The Care Closet was established next to the Wellness Room and provides essential items such as hygiene products, clothing and school supplies. It also features health literature such as posters, flyers, brochures and a resource board, as well as items such as ChapStick and hand sanitizer contributed by University Hospitals.

The students had a chance to shop individually in the Care Closet with the help of Chomps and Sunahara. They each received a SITG! and University Hospitals tote bag to use as they shopped. For Johnson, the addition of the Care Closet holds a high value for the students, their families and the community.

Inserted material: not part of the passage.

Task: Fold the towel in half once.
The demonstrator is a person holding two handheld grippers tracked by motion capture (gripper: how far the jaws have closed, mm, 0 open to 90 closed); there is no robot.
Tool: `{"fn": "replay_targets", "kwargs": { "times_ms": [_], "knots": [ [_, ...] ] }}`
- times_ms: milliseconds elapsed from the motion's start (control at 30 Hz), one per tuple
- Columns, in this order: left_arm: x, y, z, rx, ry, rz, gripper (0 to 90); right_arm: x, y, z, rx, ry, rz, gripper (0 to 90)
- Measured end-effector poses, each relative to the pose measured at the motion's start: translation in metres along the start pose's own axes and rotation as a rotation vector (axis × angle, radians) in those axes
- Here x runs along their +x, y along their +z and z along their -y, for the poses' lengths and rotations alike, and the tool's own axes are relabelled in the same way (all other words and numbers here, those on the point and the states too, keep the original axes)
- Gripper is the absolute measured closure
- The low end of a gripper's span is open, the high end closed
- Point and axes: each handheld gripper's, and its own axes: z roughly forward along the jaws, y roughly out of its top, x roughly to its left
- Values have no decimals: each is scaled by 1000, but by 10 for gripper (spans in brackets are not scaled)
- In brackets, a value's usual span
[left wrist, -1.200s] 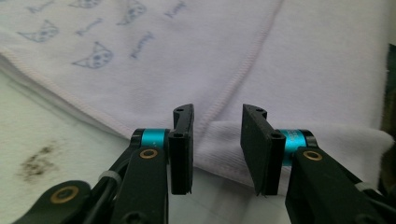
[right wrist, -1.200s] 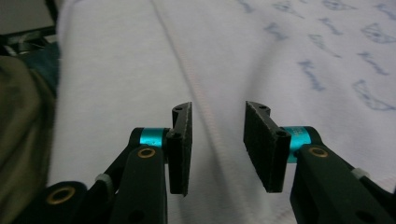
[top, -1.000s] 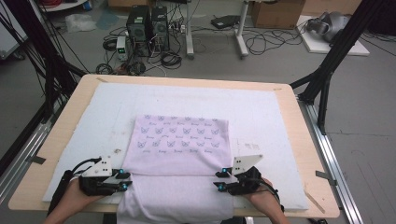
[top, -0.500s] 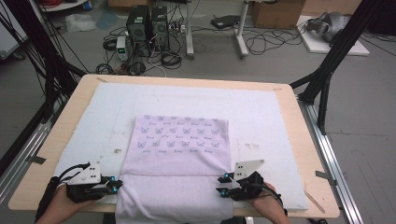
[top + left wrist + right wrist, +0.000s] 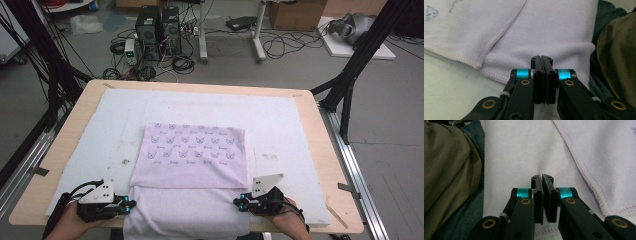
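Down at the near end of the lilac towel (image 5: 192, 160) now, spread on the white mat (image 5: 280, 120) of the bench (image 5: 325, 150), with the printed layer folded back over the far half and the plain near strip spilling over the front edge. Holding the left hand-held gripper (image 5: 131, 205) right against the left edge of that plain strip, and the right hand-held gripper (image 5: 239, 204) right against the right edge, each pointing inward across the cloth. Just finished closing on both sides: pads pressed flat together, no fold of cloth visibly caught between them in either gripper view, though hard to rule out a thin pinch at the tips. Reading the strip's long axis as running straight from one hand-held gripper to the other, so cloth lying dead ahead of each. Neither hand nearer than the other, both level at the same stretch of edge. Probably calling for a matched lift from both sides, and looking like a risk of coming up empty unless cloth really caught.
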Motion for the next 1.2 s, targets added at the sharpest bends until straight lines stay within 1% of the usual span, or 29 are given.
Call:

"To be able to have the students and the community and their families come here and get those things, that allows them to be able to come to school," Johnson said. "Having those resources for them, especially in the wintertime here in Cleveland. We had so many kids without coats, and being able to have that resource and say, 'Here's a coat, you don't have to stay at home,' is such an added bonus."

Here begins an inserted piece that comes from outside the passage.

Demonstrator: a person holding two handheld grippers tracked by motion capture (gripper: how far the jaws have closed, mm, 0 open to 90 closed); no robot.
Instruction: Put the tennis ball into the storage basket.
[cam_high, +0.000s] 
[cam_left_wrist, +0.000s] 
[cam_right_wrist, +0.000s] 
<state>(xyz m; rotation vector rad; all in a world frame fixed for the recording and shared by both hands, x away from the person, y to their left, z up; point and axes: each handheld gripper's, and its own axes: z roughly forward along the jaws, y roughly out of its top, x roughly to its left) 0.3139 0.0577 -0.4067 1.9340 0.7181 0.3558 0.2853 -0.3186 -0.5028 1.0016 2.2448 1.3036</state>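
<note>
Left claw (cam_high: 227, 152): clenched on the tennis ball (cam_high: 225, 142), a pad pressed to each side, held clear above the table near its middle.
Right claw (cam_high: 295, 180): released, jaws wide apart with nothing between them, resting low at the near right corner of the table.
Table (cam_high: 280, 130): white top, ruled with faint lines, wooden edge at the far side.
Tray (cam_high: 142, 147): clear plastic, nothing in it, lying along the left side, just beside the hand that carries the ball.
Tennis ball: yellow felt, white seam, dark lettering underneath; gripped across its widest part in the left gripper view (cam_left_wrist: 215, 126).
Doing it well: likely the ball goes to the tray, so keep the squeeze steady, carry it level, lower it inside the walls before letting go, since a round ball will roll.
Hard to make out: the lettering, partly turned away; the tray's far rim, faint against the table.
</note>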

The Stay in the Game! Attendance Network – launched in 2019 by the Cleveland Browns Foundation, Ohio Department of Education and Workforce and Harvard's Proving Ground and managed by Battelle – is working to improve student attendance by partnering with school districts across Ohio, districts like Euclid City Schools.

School attendance is directly linked with success in the classroom. Students who are not chronically absent are 3.9 times more likely to read on grade level by the end of third grade and are three times more likely to graduate from high school on time.

"The Stay in the Game! program has been great," Prettyman said. "They have done a lot for our district. They have given incentives to the students, and they have really put it in the kids' minds that being at school, it's where it is. That's what you need to do in order to be that well-rounded, whole person. So, I really appreciate the Cleveland Browns and Stay in the Game! because they are the ones encouraging us to do more for our students so that we get them here so that we can treat that whole person."